╭──

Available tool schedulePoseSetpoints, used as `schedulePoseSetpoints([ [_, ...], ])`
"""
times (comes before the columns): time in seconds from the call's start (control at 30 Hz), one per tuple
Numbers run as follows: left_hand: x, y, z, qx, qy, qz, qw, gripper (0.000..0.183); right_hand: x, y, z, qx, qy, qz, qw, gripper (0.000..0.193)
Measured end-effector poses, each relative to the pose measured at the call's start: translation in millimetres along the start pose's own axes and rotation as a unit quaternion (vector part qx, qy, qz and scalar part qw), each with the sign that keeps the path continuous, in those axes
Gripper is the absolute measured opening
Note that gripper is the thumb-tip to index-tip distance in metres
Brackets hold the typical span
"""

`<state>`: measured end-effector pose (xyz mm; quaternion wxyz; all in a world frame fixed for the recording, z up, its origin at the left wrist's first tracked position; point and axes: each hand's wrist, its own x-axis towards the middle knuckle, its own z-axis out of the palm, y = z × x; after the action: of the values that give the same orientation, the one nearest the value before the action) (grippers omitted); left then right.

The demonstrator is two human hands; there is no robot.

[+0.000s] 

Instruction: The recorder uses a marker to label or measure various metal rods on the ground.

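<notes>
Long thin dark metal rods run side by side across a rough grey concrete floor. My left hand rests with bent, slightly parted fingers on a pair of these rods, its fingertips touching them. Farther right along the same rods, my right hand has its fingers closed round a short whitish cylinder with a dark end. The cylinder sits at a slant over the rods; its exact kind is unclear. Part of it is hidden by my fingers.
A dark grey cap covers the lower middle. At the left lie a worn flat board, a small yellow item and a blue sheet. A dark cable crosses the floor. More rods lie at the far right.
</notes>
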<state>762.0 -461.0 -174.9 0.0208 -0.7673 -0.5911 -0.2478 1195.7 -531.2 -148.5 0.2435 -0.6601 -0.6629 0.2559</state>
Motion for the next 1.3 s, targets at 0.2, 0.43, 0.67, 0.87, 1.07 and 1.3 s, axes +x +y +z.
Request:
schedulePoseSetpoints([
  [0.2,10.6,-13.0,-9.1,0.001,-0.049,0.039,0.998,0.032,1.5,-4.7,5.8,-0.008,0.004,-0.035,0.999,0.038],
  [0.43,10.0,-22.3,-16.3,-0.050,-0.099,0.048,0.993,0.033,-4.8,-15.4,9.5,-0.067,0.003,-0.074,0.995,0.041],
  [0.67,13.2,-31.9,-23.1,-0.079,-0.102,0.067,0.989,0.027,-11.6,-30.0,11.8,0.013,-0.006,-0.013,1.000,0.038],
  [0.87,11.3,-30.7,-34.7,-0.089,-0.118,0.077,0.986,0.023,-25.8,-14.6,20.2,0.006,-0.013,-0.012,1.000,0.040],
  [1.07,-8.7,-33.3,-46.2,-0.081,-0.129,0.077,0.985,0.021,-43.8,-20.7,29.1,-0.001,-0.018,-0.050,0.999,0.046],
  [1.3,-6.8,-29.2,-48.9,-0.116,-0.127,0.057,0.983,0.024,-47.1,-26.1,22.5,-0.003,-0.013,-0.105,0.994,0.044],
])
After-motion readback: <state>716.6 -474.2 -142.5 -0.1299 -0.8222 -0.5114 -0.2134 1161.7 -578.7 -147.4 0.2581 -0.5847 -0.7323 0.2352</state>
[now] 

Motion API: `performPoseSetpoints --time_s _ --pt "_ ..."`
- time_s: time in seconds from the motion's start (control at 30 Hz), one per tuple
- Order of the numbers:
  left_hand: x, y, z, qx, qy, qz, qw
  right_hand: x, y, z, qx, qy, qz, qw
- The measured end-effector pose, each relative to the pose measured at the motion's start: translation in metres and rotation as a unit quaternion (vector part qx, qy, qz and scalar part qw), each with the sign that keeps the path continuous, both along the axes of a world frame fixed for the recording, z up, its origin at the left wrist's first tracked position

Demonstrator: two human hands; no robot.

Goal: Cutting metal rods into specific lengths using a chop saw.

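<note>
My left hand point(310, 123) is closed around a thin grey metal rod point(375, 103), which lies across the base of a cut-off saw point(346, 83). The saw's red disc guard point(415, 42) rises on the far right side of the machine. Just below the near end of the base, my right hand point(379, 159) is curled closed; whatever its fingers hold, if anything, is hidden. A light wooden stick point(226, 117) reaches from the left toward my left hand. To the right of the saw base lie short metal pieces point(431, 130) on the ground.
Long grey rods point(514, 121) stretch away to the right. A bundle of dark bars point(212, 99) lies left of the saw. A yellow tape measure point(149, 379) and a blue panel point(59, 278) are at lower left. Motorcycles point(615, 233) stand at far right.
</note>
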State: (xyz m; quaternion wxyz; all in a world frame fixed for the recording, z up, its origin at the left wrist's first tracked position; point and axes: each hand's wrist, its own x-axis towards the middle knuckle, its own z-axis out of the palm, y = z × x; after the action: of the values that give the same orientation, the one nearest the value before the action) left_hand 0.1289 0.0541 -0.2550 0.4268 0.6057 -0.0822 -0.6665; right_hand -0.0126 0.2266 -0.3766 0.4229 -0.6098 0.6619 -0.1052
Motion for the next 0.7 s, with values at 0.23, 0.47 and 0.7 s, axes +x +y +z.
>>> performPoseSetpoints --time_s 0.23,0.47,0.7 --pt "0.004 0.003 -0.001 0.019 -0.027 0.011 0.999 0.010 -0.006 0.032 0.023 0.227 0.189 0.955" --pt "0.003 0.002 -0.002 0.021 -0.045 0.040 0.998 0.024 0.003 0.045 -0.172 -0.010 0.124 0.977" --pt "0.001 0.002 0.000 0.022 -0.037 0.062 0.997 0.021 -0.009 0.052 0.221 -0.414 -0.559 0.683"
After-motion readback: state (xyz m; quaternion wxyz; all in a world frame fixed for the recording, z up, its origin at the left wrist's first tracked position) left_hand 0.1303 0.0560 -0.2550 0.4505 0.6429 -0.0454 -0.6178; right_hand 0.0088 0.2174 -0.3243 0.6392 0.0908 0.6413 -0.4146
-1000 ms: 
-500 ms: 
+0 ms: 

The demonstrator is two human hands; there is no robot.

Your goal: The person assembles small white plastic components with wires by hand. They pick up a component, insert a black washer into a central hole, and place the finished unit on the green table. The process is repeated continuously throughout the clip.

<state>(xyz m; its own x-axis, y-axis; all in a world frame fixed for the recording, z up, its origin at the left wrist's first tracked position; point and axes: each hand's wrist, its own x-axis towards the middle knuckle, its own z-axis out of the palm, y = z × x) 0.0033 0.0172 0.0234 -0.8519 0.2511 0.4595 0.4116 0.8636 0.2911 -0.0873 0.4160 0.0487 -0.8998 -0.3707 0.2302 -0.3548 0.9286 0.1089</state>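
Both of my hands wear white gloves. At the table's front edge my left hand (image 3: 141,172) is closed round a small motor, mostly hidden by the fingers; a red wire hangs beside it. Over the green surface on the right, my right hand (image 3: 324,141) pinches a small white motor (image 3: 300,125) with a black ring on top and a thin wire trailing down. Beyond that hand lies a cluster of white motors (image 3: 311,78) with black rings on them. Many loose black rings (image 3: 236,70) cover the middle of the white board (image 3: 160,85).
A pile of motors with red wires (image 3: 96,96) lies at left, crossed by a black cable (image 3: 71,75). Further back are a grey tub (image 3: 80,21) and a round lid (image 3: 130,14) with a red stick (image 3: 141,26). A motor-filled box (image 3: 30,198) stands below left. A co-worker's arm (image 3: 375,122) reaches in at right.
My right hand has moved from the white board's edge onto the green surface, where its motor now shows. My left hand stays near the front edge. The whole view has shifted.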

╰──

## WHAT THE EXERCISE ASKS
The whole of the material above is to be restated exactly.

## ANSWER AREA
Available tool schedulePoseSetpoints, used as `schedulePoseSetpoints([ [_, ...], ])`
"""
times (comes before the columns): time in seconds from the call's start (control at 30 Hz), one per tuple
Numbers run as follows: left_hand: x, y, z, qx, qy, qz, qw, gripper (0.000..0.183); right_hand: x, y, z, qx, qy, qz, qw, gripper (0.000..0.193)
Measured end-effector poses, each relative to the pose measured at the call's start: translation in millimetres along the start pose's own axes and rotation as a unit quaternion (vector part qx, qy, qz and scalar part qw), each with the sign that keeps the path continuous, in those axes
Gripper is the absolute measured opening
Note that gripper is the thumb-tip to index-tip distance in metres
Brackets hold the typical span
"""

`<state>`: measured end-effector pose (xyz mm; quaternion wxyz; all in a world frame fixed for the recording, z up, its origin at the left wrist's first tracked position; point and axes: each hand's wrist, its own x-axis towards the middle knuckle, its own z-axis out of the palm, y = z × x; after the action: of the values that give the same orientation, the one nearest the value before the action) (grippers omitted); left then right.

The demonstrator is two human hands; there is no robot.

[+0.000s] 

Instruction: The recorder uses a marker to label or measure various metal rods on the ground.

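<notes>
Long thin dark metal rods run side by side across a rough grey concrete floor. My left hand rests with bent, slightly parted fingers on a pair of these rods, its fingertips touching them. Farther right along the same rods, my right hand has its fingers closed round a short whitish cylinder with a dark end. The cylinder sits at a slant over the rods; its exact kind is unclear. Part of it is hidden by my fingers.
A dark grey cap covers the lower middle. At the left lie a worn flat board, a small yellow item and a blue sheet. A dark cable crosses the floor. More rods lie at the far right.
</notes>
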<state>762.0 -461.0 -174.9 0.0208 -0.7673 -0.5911 -0.2478 1195.7 -531.2 -148.5 0.2435 -0.6601 -0.6629 0.2559</state>
Motion for the next 1.3 s, targets at 0.2, 0.43, 0.67, 0.87, 1.07 and 1.3 s, axes +x +y +z.
Request:
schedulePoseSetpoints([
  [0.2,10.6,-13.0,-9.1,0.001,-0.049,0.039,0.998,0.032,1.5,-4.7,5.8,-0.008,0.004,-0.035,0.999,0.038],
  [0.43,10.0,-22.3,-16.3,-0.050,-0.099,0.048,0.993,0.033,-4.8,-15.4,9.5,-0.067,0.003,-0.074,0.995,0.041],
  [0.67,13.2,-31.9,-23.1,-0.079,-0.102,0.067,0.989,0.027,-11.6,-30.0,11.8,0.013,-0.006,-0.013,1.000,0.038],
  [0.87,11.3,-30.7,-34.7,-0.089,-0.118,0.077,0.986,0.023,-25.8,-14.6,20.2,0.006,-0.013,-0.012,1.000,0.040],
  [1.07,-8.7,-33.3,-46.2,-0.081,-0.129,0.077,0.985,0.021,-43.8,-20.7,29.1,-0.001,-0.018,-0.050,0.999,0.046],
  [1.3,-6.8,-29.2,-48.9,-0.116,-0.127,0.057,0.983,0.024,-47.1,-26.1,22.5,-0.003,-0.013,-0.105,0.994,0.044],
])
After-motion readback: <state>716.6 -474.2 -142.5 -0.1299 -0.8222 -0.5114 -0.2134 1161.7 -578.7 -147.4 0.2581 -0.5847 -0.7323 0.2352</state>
[now] 

Motion API: `performPoseSetpoints --time_s _ --pt "_ ..."`
- time_s: time in seconds from the motion's start (control at 30 Hz), one per tuple
- Order of the numbers:
  left_hand: x, y, z, qx, qy, qz, qw
  right_hand: x, y, z, qx, qy, qz, qw
- The measured end-effector pose, each relative to the pose measured at the motion's start: translation in metres and rotation as a unit quaternion (vector part qx, qy, qz and scalar part qw), each with the sign that keeps the path continuous, both along the axes of a world frame fixed for the recording, z up, its origin at the left wrist's first tracked position

Demonstrator: two human hands; no robot.

Goal: Cutting metal rods into specific lengths using a chop saw.

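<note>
My left hand point(310, 123) is closed around a thin grey metal rod point(375, 103), which lies across the base of a cut-off saw point(346, 83). The saw's red disc guard point(415, 42) rises on the far right side of the machine. Just below the near end of the base, my right hand point(379, 159) is curled closed; whatever its fingers hold, if anything, is hidden. A light wooden stick point(226, 117) reaches from the left toward my left hand. To the right of the saw base lie short metal pieces point(431, 130) on the ground.
Long grey rods point(514, 121) stretch away to the right. A bundle of dark bars point(212, 99) lies left of the saw. A yellow tape measure point(149, 379) and a blue panel point(59, 278) are at lower left. Motorcycles point(615, 233) stand at far right.
</note>
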State: (xyz m; quaternion wxyz; all in a world frame fixed for the recording, z up, its origin at the left wrist's first tracked position; point and axes: each hand's wrist, its own x-axis towards the middle knuckle, its own z-axis out of the palm, y = z × x; after the action: of the values that give the same orientation, the one nearest the value before the action) left_hand 0.1289 0.0541 -0.2550 0.4268 0.6057 -0.0822 -0.6665; right_hand -0.0126 0.2266 -0.3766 0.4229 -0.6098 0.6619 -0.1052
Motion for the next 0.7 s, with values at 0.23, 0.47 and 0.7 s, axes +x +y +z.
>>> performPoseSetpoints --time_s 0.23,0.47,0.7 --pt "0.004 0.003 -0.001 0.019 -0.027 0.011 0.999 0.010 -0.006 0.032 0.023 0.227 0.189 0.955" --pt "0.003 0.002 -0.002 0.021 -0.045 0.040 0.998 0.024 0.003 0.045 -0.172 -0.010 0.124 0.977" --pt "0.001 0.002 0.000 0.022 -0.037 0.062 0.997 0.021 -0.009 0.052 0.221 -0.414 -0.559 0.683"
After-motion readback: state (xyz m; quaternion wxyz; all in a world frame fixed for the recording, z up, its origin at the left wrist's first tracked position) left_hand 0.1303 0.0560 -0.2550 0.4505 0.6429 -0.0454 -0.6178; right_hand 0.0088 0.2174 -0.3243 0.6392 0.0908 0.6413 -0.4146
-1000 ms: 
-500 ms: 
+0 ms: 

The demonstrator is two human hands; there is no robot.

Your goal: The person assembles small white plastic components with wires by hand. They pick up a component, insert a black washer into a central hole, and place the finished unit on the green table. The process is repeated continuously throughout the clip.

<state>(xyz m; its own x-axis, y-axis; all in a world frame fixed for the recording, z up, its origin at the left wrist's first tracked position; point and axes: each hand's wrist, its own x-axis towards the middle knuckle, its own z-axis out of the palm, y = z × x) 0.0033 0.0172 0.0234 -0.8519 0.2511 0.4595 0.4116 0.8636 0.2911 -0.0873 0.4160 0.0487 -0.8998 -0.3707 0.2302 -0.3548 0.9286 0.1089</state>
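Both of my hands wear white gloves. At the table's front edge my left hand (image 3: 141,172) is closed round a small motor, mostly hidden by the fingers; a red wire hangs beside it. Over the green surface on the right, my right hand (image 3: 324,141) pinches a small white motor (image 3: 300,125) with a black ring on top and a thin wire trailing down. Beyond that hand lies a cluster of white motors (image 3: 311,78) with black rings on them. Many loose black rings (image 3: 236,70) cover the middle of the white board (image 3: 160,85).
A pile of motors with red wires (image 3: 96,96) lies at left, crossed by a black cable (image 3: 71,75). Further back are a grey tub (image 3: 80,21) and a round lid (image 3: 130,14) with a red stick (image 3: 141,26). A motor-filled box (image 3: 30,198) stands below left. A co-worker's arm (image 3: 375,122) reaches in at right.
My right hand has moved from the white board's edge onto the green surface, where its motor now shows. My left hand stays near the front edge. The whole view has shifted.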

With that, the exercise is finished.